§ **EXERCISE DESCRIPTION**
Take the entries below and print only the lines from the one with "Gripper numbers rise" through the one with "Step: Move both", exactly as they stand, both ends included.

§ **Stored records**
*** Block opens ***

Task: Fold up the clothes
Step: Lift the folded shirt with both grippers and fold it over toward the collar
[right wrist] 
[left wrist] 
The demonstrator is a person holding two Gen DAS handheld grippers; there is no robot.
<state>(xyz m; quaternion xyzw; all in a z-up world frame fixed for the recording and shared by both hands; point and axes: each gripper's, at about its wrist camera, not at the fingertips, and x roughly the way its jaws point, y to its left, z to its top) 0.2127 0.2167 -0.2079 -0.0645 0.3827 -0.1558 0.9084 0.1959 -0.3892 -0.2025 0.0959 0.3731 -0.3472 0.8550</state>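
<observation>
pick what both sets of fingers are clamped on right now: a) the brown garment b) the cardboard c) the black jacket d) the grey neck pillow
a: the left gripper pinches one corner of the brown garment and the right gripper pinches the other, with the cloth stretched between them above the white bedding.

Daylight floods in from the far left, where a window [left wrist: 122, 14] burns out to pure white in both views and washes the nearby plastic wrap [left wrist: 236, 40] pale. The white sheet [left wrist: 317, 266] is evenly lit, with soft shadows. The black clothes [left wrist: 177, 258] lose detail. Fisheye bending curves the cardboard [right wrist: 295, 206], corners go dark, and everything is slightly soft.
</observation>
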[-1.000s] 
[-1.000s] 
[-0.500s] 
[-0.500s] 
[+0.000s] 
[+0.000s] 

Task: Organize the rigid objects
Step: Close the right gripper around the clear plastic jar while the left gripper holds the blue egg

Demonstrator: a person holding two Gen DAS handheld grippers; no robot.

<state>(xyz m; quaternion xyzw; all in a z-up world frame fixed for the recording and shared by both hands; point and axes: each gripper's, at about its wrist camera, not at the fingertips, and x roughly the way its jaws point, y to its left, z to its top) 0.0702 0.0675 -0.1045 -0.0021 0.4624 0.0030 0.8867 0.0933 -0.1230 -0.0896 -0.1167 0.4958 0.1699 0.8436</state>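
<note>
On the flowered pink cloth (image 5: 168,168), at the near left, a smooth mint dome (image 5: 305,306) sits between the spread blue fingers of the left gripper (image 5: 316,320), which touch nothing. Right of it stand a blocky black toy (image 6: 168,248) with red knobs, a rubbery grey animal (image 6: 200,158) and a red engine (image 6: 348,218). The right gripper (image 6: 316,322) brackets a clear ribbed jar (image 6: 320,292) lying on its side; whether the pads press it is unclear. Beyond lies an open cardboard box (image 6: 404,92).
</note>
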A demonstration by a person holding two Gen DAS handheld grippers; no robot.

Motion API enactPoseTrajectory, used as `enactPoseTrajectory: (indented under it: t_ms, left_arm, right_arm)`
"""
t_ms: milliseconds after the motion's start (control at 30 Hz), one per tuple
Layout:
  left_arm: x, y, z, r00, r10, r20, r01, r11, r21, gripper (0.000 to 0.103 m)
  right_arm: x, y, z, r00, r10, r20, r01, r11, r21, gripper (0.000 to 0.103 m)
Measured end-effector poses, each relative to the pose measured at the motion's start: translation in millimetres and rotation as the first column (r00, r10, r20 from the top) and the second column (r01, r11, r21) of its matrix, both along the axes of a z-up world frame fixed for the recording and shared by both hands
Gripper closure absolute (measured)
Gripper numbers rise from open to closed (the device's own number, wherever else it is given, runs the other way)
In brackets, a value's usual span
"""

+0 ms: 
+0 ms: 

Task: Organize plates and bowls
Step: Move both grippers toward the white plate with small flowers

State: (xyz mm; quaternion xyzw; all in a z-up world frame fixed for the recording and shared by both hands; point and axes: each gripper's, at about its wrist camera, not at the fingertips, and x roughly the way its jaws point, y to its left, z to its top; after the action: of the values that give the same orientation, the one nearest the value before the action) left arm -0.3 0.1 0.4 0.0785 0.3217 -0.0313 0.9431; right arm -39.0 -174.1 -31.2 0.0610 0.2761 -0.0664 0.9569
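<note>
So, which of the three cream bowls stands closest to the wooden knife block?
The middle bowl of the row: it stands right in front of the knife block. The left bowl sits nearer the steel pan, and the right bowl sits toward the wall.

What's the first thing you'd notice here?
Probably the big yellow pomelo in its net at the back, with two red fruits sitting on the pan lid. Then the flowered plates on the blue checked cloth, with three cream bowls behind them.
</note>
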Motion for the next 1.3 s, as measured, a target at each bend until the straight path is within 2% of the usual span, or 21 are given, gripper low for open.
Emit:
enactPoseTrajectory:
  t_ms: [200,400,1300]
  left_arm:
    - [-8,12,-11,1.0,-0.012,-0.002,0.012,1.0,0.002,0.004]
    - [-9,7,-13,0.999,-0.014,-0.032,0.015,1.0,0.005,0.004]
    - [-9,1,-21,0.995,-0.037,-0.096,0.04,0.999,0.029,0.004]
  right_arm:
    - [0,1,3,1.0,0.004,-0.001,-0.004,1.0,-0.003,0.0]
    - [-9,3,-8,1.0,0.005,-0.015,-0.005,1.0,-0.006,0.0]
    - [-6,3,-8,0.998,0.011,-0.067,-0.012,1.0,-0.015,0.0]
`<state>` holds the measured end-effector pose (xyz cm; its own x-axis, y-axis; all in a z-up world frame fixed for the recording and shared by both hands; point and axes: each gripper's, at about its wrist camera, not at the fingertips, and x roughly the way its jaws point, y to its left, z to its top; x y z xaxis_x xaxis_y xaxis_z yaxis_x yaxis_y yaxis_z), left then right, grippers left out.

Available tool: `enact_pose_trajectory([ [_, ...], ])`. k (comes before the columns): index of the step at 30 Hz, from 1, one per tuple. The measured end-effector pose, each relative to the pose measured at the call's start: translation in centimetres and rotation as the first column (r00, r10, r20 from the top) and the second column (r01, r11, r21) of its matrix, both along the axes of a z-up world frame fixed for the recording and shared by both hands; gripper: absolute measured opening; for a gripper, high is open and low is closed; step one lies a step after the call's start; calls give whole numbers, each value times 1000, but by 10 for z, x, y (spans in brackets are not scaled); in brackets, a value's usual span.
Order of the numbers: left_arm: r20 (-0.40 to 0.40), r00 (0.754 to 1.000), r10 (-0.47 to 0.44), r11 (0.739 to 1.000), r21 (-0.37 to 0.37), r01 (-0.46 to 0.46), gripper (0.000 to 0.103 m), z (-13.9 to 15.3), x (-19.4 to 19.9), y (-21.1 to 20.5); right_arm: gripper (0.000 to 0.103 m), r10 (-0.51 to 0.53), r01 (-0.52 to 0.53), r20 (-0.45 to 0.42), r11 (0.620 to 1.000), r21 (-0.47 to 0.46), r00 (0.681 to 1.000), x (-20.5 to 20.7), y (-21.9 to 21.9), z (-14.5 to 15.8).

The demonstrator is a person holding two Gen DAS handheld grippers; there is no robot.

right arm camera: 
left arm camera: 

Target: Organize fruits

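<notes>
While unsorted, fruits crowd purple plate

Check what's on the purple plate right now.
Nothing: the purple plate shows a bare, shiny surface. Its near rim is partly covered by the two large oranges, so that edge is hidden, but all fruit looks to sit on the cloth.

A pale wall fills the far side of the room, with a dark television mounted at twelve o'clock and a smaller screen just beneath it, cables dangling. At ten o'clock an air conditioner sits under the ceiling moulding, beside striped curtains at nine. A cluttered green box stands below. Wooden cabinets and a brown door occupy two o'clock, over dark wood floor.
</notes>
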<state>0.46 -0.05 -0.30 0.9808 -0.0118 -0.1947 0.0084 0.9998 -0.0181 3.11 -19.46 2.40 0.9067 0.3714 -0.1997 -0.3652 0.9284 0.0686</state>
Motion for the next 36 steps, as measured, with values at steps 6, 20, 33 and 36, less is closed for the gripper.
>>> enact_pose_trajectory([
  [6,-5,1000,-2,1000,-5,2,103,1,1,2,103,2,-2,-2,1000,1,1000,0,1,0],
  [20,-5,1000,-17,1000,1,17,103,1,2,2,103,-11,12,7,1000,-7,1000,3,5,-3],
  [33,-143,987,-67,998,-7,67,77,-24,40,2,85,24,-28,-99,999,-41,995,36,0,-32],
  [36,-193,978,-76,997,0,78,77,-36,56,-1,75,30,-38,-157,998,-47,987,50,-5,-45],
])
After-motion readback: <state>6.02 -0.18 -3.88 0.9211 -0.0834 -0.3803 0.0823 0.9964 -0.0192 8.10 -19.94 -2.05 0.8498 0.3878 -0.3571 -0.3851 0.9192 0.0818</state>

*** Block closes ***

§ **WRITTEN ANSWER**
Gripper numbers rise from open to closed (the device's own number, wherever else it is given, runs the other way)
In brackets, a value's usual span
"""

+0 ms: 
+0 ms: 

Task: Organize plates and bowls
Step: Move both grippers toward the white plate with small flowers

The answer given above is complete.